◆ The problem:
Show every line of the records below that contains the word "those".

◆ Provided data:
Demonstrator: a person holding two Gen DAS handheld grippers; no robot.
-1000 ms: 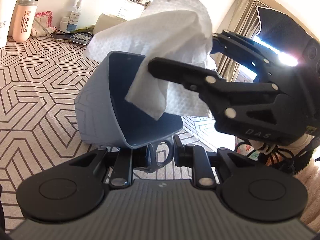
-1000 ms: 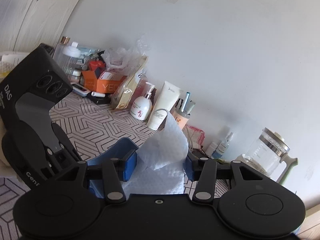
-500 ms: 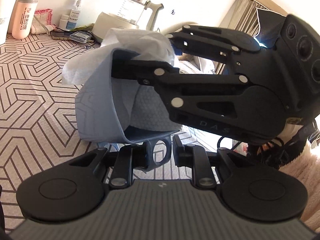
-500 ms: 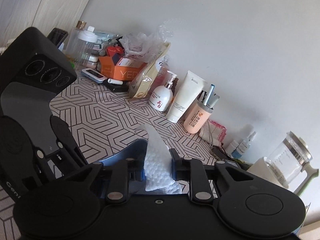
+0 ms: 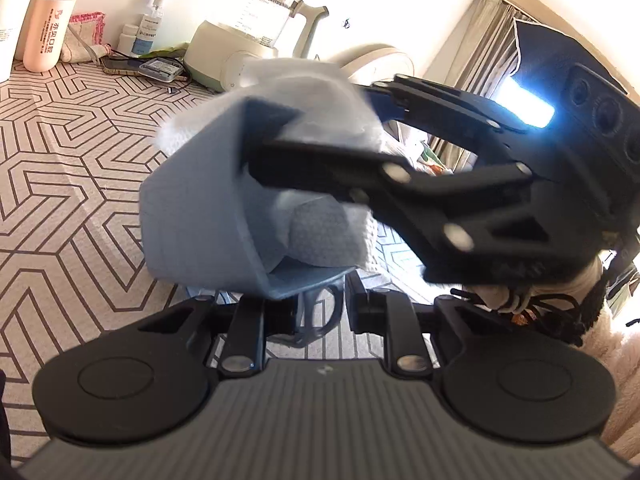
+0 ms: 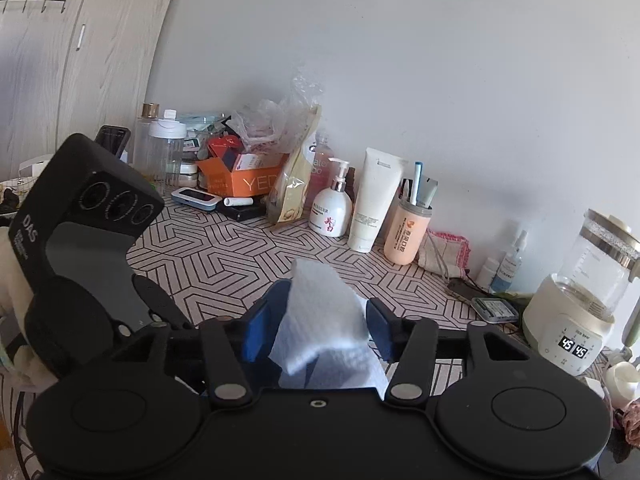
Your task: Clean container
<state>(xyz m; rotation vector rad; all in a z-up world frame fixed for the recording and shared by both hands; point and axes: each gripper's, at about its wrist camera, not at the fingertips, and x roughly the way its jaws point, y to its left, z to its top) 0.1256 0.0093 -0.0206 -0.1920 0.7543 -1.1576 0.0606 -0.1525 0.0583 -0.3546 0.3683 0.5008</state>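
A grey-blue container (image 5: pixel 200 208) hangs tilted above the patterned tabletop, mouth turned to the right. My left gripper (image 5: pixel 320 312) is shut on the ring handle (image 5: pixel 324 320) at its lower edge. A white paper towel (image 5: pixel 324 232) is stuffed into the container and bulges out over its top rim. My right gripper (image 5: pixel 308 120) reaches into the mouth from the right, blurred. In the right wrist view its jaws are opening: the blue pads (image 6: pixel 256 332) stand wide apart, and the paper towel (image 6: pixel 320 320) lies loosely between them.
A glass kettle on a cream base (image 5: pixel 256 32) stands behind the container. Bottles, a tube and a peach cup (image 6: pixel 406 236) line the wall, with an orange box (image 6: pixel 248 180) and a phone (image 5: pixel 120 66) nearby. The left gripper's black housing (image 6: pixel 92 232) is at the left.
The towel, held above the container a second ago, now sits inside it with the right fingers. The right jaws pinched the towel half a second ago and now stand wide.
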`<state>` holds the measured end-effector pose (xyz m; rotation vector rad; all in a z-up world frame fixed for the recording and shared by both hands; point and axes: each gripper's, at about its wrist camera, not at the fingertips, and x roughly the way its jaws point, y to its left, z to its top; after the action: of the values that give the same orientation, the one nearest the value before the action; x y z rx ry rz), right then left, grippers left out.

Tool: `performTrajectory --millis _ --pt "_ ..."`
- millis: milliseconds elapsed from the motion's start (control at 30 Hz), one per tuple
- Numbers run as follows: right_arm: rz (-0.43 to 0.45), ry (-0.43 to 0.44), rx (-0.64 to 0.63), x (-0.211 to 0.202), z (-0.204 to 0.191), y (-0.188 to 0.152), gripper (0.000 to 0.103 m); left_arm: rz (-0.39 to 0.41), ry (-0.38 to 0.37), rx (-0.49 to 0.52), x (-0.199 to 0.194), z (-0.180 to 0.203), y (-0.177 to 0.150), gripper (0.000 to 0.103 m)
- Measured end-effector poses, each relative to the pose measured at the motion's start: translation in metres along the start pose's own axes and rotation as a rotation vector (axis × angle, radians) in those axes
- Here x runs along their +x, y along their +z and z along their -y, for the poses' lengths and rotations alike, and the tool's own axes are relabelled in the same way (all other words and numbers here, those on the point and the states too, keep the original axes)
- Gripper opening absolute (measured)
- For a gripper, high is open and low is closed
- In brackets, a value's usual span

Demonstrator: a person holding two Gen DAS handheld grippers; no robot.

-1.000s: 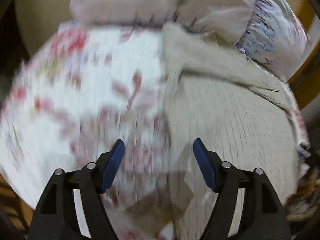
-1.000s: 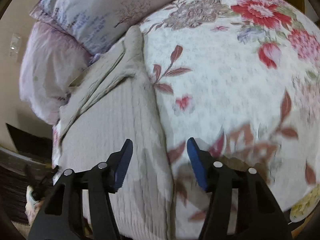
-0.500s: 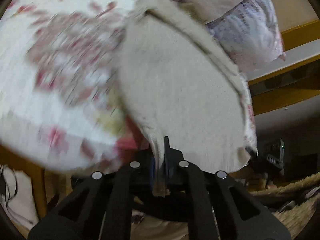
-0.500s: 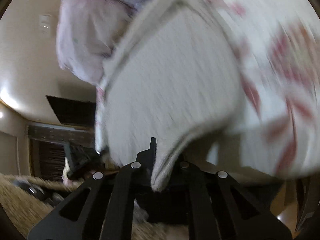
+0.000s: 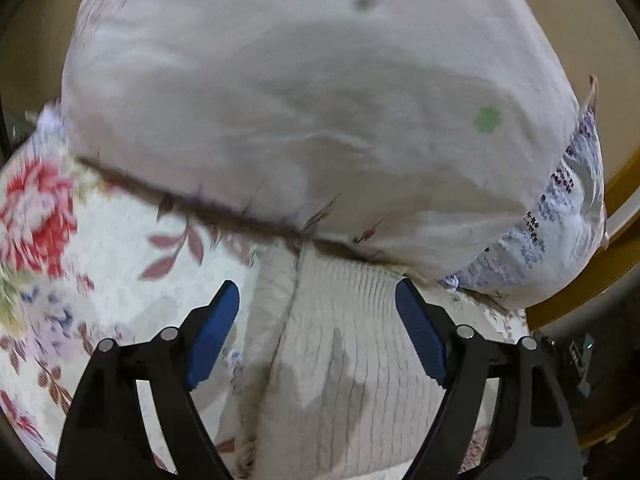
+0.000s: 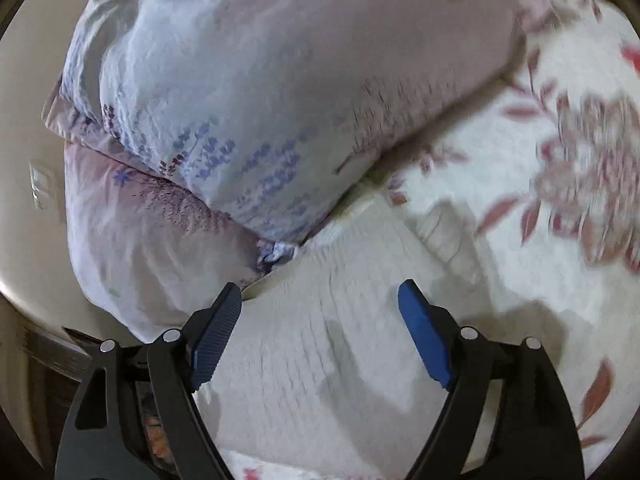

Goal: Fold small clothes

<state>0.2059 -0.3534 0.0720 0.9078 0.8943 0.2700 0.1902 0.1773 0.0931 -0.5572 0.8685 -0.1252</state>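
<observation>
A cream ribbed knit garment (image 5: 344,352) lies on the floral bedspread (image 5: 120,280), its far edge against the pillows. My left gripper (image 5: 318,332) is open just above it, blue pads spread, holding nothing. The garment also shows in the right wrist view (image 6: 320,352), with a folded layer lying across it. My right gripper (image 6: 320,332) is open above it and holds nothing.
A large pale pink pillow (image 5: 320,100) fills the far side, with a lavender-print pillow (image 6: 240,100) beside it. A wooden bed frame (image 5: 600,264) runs at the right. The bedspread (image 6: 560,200) extends to the right in the right wrist view.
Half a second ago both grippers were shut on the garment's edge and lifting it. Now both have let go and stand open, close to the pillows, with the garment lying folded under them.
</observation>
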Motion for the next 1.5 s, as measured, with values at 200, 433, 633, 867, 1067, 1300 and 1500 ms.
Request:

◆ Task output:
- Measured end-effector poses, each relative to the pose measured at the motion's start: translation in metres along the start pose's own axes and rotation as a rotation vector (axis × angle, radians) in those axes
- Here x runs along their +x, y along their +z and z along their -y, for the poses' lengths and rotations alike, and the tool's own axes are relabelled in the same way (all other words and numbers here, those on the point and the states too, keep the original axes)

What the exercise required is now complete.